Maine is not a wealthy state, and its population is older than the national average. Older people tend to shop on Main Street. Living in the land of L. L. Bean, Mainers know the meaning of value and quality. "These are people who will walk into a store, buy the one thing on sale, and walk out," says Morse. "They shop for value, and they shop hard." Many simply have found Wal-Mart lacking. "Everybody I've talked to has said its inventory is phenomenal and the layout is nice," he says, "but its prices are not always the cheapest, and its quality is not always the best."

What's more, Wal-Mart paid far too much for the Rockland site, asserts John Morris, a local architect and developer who six years ago built a nearby shopping center that now competes with Wal-Mart. Morris notes that Wal-Mart paid $2.3 million for an eight-acre site -- and added another $1 million in improvements. "I know a development group that had an option on the site two years earlier for $800,000 and didn't exercise it," he says.

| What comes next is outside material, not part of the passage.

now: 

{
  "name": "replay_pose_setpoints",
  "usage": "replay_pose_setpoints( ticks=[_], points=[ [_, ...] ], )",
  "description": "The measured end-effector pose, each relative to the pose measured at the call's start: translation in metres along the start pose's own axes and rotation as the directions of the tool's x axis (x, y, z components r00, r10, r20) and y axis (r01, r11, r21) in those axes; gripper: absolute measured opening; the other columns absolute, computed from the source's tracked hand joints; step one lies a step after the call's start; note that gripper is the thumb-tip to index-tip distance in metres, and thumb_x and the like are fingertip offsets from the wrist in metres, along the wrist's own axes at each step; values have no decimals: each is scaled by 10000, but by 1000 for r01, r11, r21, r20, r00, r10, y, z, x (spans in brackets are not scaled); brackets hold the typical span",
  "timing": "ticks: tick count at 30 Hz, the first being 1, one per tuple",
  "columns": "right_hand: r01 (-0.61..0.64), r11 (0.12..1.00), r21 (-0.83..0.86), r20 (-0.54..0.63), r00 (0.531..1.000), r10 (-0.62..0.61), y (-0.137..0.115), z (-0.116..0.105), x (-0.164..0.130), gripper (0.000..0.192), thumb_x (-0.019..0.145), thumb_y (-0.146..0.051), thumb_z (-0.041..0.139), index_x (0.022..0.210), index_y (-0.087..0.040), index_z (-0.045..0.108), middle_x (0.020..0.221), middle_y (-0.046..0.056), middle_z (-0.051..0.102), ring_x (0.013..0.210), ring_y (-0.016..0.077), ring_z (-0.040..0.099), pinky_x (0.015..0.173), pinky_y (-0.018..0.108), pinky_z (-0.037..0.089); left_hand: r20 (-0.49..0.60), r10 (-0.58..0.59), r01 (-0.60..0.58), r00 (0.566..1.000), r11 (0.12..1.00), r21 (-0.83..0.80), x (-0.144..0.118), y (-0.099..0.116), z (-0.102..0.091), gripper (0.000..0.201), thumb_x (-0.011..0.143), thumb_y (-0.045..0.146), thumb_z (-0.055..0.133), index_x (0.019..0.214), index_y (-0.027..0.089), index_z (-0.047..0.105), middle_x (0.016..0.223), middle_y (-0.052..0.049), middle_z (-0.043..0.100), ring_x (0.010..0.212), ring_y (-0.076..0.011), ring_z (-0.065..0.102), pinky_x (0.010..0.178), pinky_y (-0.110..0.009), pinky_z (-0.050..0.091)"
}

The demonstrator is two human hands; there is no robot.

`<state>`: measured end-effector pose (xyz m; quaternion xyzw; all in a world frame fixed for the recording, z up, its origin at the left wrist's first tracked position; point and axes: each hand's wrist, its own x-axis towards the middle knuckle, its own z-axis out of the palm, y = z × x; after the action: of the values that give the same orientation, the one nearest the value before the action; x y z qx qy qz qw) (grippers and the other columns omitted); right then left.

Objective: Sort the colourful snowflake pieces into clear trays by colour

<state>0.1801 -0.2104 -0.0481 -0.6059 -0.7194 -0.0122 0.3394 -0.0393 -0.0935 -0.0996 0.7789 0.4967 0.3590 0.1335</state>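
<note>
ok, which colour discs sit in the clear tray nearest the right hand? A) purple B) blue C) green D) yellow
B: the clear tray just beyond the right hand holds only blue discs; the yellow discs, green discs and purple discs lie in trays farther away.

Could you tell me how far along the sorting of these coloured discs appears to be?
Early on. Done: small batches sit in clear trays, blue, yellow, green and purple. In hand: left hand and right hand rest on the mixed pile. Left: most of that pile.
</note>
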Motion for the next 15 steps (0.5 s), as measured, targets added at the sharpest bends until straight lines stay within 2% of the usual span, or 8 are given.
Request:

He doubts Wal-Mart will be able to generate enough revenues in Rockland to service its debt and turn an acceptable profit. "If your net margin is 5% and you paid $1 million more for the site than you should have, that means you have to generate another $20 million in sales to compensate."

Morris believes Wal-Mart may have overpaid because it had an inflated view of what the Rockland store could produce. In one meeting with local merchants, the store's manager, Kevin Arnold, let slip that he expected to turn over his inventory, valued at $6 million, five times. Says John Morris, "Anyone who believes that store is going to do $30 million in sales should be put in the loony bin." Another local merchant at that meeting recalls Wal-Mart's speaking confidently of exceeding its projections of $22 million for the store. But that number is well above what the average Wal-Mart store grosses, $18 million, and the Rockland site, jutting out on a fjordlike stretch of sparsely populated land into the sea, seems far from ideal.